Speaking of those brutal attacks: Russia hit "a warplane repair plant about 50 miles from the Polish border," the Times reports. The invaders also successfully cut off Ukrainian access to the Sea of Azov, a strategically important body of water that connects port towns in the south to the Black Sea, according to the BBC. Russians also made it to the center of Mariupol, a port city on the Sea of Azov that has taken heavy fire and casualties for the last couple weeks.
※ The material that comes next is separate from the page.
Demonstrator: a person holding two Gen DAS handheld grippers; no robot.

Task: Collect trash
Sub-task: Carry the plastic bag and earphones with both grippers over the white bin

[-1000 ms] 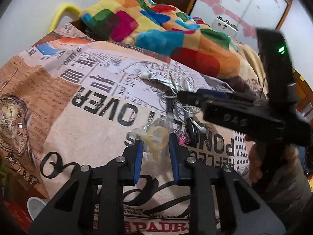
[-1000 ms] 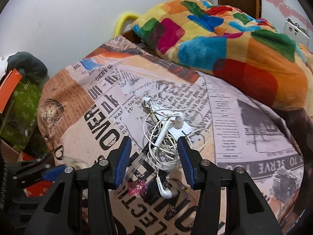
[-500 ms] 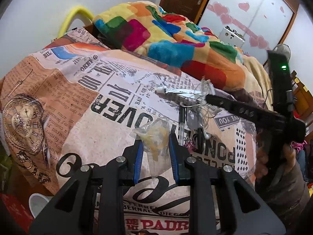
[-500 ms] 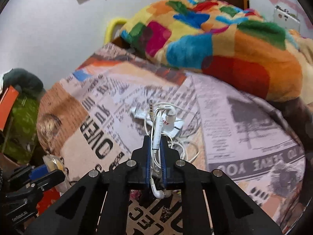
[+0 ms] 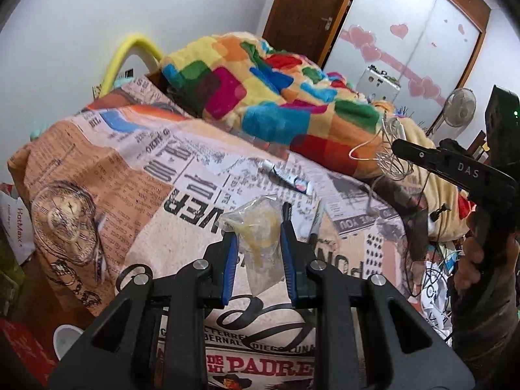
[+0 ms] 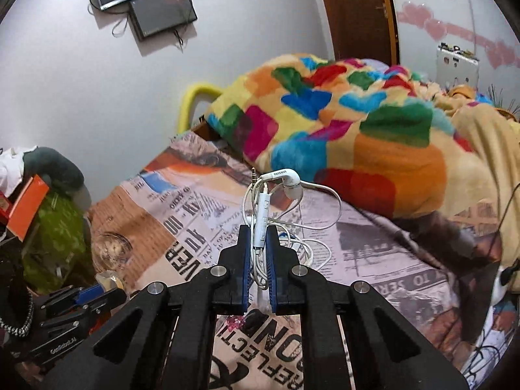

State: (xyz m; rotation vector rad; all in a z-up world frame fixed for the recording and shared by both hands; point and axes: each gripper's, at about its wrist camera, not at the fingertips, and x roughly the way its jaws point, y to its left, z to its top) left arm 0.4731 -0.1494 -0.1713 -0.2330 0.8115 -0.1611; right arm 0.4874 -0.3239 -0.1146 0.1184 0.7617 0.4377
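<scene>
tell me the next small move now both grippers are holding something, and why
Probably carry both loads away toward wherever the trash goes; no bin shows in either view. The left gripper is shut on the clear plastic bag, the right gripper on the white earphones, whose cord dangles off the bedspread, so lift clear first.

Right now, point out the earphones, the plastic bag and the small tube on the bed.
earphones [image 6: 262, 224], right wrist view, on the white inline remote.
plastic bag [image 5: 260, 230], left wrist view, on its yellowish middle.
small tube [image 5: 286, 178], left wrist view, on its mid-body.
</scene>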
The UN now counts up 6.5 million Ukrainian refugees, Al Jazeera reports.

In lighter news, at 36 years of age, I decided to watch a season of ABC's hit series, The Bachelor: I finished the dramatic, two-part conclusion last night, and all I have to say on the matter is that I'm glad the silly little courtship between Clayton and Susie, who was obviously his pick from the jump, introduced me and the rest of the world to Gabby Windey, who possessed a sweetly impatient conversational style I found endearing. Her support for the other women in the show genuinely moved me to tears at a few points, and, spoiler alert, I look forward to watching her attempt to find love on the next season of The Bachelorette alongside Rachel Recchia, who, of the 30 other contestants, seemed to love Clayton the most.

Speaking of monoculture: I'll leave you with a dark and spacious love song from Justin Bieber that I think punches above his weight. The audacity to begin the song with a recording of Martin Luther King, Jr. saying, "injustice anywhere is a threat to justice everywhere," floors me, but I've been listening to it nonstop for three days.